In snowmaking it is the nucleator having the highest nucleation temperature that determines when a water droplet will freeze. Research has demonstrated that 95% of natural, untreated water droplets will freeze at widely different temperatures. The average temperature being 18.2 F. Introduing a consistent high-temperature nucleator into the water will raise the freezing point. With Snomax, the freezing point rises to 26.8 F.

As a water droplet cools, heat energy is released into the atmosphere at a rate of one calorie per gram of water. As it freezes into an ice crystal, the water droplet will release additional energy at a rate of 80 calories per gram of water. This quick release of energy raises the water droplet temperature to 32 F, where it will remain while freezing continues. This is one reason why we are accustomed to thinking that water freezes at 32 F. The water will continue to freeze as long as it remains at or below 32 F, but only after it has first cooled to its nucleation temperature. Any excess energy will be dissipated into the atmosphere.

Droplet Size
Since the distribution of various nucleators in a given volume of water is totally random, the size of the water droplet or the number of high-temperature nucleators has a significant effect on the temperature at which freezing occurs (nucleation temperature). In natural water, as the size of the water droplet decreases, the likeihood that the droplet will contain a high-temperature nucleator also decreases.
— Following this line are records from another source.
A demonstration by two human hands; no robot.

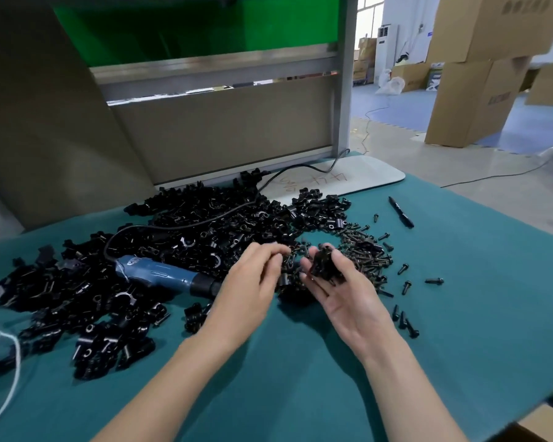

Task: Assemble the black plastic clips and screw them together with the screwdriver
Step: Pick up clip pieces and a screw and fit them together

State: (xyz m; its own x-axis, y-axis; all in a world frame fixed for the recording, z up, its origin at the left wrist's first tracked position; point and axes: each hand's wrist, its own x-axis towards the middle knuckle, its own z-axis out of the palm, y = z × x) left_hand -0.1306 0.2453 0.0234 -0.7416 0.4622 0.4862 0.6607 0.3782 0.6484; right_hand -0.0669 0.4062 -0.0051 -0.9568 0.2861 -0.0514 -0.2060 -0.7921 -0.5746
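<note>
Clips (325, 267) cupped in right hand (344, 295); left hand (253, 283) blurred (grip unclear); bare mat (300, 381) toward near edge.

Single head-worn wide-angle camera looking forward and down, sitting close above and behind fingers (266, 254) of left hand (253, 283) and right hand (351, 301); teal table (479, 291) spreading beyond and beside fingertips.
</note>
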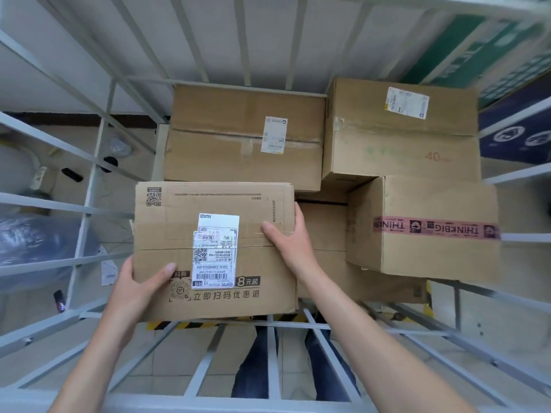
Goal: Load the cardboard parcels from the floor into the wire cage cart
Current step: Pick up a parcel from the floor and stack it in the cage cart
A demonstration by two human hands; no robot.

Conversely, larger water droplets stand a better chance of containing high-temperature nucleators. The optimum situation for snowmakers is one in which every droplet of water passing through the snow gun nozzle contains at least one high-temperature nucleator and freezes in the plume.

Numbers in the droplets represent various ice-nucleating sites with different nucleation temperatures. The highest number nucleator in the droplet will determine at what temperature the water droplet will freeze.

The relationship between the variables of nucleation temperature and droplet size is summarized in two statistically valid conclusions. First, a 50% increase in the droplet size results in a one-degree F increase in nucleation temperature. Second, a 50% decrease in droplet size results in a three-degree F decrease in nucleation temperature. These conclusions are based on an average droplet size of 300 microns, and indicate that decreasing the droplet size can be counter-productive to promoting high-temperature nucleation, unless enough high-temperature nucleators are present.

Looking at the relationship between droplet size and evaporation, research in cloud seeding shows that:

• A 50% decrease in droplet size produces a four-fold increase in the evaporation rate.
• A droplet that is 50% smaller will evaporate to nothing after falling just one-eighth the distance that the average 300 micron droplet falls.

These conclusions further point out the undesireable results from using very small droplet, especially in areas where water loss is a critical issue.

Relating droplets size to nucleation temperature, it is possible to increase snowmaking production and efficiency by using high-temperature nucleators with larger water droplets. This method frequently allows for increased water flow, reduces evaporation, and yields more snow on the ground. In fact, studies indicate that a 20% increase in water flow can increase snow volume up to 40% if droplet size and nucleation temperature areoptimized.

In conclusion, a better understanding of the dynamics between wet bulb temperatures, nucleation temperature, and droplet size, together with a practical application of the science involved, can help improve the efficiency of the snow manufacturing process.